■ Task inputs:
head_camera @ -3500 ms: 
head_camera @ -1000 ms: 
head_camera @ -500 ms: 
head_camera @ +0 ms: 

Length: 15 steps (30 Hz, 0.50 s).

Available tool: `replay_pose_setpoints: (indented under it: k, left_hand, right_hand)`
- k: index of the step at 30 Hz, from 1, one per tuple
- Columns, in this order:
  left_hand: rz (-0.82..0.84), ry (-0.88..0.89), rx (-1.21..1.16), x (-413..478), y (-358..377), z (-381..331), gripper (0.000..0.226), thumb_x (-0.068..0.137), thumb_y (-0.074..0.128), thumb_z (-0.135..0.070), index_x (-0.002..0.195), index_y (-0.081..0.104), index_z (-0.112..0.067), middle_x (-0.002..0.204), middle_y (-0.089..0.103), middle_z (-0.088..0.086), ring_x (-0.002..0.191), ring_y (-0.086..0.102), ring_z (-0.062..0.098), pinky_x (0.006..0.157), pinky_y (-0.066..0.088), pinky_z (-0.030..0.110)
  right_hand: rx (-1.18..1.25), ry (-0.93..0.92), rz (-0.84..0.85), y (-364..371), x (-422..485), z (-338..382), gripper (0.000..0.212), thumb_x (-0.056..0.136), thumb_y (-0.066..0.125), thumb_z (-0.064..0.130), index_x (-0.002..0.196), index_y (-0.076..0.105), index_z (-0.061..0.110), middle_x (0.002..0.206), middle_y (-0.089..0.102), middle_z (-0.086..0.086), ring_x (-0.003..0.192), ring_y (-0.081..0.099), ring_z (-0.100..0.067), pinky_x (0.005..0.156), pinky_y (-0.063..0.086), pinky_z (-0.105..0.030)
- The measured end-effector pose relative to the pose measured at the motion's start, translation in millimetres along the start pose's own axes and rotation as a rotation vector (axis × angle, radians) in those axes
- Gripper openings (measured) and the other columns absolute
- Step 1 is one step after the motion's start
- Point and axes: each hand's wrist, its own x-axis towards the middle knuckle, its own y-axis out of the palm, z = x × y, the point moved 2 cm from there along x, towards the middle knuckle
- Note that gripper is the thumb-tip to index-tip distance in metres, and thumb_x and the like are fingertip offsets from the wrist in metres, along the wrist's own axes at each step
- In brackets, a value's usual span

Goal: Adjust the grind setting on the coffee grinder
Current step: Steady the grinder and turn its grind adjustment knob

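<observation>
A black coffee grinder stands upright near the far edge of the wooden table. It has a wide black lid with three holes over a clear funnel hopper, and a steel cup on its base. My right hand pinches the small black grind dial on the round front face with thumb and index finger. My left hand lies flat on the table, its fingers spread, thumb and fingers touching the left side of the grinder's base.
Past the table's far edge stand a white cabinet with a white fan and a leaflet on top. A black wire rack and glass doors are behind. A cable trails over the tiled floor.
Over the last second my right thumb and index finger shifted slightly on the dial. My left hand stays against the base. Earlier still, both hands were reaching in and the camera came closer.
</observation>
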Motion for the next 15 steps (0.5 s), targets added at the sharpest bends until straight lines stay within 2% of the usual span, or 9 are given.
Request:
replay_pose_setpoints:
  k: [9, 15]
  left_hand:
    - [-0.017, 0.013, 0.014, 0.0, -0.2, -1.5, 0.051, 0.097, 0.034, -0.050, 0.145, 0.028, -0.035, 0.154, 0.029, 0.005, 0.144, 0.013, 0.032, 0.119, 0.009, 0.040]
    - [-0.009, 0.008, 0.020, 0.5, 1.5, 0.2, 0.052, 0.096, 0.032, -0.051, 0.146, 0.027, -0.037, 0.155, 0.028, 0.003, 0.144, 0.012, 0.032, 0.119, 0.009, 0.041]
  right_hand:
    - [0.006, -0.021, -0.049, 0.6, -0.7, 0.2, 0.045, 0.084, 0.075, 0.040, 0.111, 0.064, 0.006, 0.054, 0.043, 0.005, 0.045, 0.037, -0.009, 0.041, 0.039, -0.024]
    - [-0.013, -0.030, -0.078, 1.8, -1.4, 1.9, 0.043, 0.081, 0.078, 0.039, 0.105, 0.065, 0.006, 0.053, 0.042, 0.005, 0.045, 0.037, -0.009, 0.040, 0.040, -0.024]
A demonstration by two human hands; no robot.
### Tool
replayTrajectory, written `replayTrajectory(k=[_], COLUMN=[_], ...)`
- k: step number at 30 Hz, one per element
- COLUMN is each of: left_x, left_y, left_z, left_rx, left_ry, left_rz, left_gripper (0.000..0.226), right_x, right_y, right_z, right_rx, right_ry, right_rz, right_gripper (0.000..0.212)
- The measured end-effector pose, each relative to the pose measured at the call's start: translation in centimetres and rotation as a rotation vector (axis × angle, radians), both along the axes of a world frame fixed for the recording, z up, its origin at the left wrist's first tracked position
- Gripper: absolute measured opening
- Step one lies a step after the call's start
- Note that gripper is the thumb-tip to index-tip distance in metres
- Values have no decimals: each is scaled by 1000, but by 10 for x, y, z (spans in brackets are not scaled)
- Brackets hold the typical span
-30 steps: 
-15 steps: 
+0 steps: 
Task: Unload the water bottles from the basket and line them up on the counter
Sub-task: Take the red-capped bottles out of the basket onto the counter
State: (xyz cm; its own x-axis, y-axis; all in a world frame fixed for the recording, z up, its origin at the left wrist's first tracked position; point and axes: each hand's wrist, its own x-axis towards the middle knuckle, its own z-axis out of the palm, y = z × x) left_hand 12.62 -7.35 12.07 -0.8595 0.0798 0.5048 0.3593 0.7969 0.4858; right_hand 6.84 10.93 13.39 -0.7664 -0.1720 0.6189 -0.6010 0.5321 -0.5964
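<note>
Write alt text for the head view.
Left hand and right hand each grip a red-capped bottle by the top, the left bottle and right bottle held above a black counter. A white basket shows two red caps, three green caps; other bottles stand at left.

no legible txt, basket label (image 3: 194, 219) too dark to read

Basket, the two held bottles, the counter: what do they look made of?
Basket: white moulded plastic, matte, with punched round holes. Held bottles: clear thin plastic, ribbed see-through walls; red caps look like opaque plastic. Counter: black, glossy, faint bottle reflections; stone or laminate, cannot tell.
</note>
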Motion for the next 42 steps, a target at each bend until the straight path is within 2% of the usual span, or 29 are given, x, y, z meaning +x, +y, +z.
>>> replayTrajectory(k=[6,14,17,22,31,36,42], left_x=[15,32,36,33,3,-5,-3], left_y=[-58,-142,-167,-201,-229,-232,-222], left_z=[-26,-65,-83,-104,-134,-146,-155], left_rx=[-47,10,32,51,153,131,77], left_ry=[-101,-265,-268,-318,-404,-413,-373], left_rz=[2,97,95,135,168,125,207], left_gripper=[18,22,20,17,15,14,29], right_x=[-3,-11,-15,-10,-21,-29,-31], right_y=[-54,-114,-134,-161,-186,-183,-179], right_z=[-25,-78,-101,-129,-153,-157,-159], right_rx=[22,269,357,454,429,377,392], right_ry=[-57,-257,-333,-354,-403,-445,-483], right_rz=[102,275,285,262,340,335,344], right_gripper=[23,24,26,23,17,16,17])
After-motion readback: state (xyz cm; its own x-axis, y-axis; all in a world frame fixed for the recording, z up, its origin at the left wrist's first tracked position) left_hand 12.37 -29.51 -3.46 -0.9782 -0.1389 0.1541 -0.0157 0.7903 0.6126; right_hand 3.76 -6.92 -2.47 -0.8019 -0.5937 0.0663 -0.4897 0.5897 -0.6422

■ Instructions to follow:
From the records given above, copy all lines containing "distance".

■ Answer:
- Note that gripper is the thumb-tip to index-tip distance in metres, and thumb_x and the like are fingertip offsets from the wrist in metres, along the wrist's own axes at each step
- Note that gripper is the thumb-tip to index-tip distance in metres

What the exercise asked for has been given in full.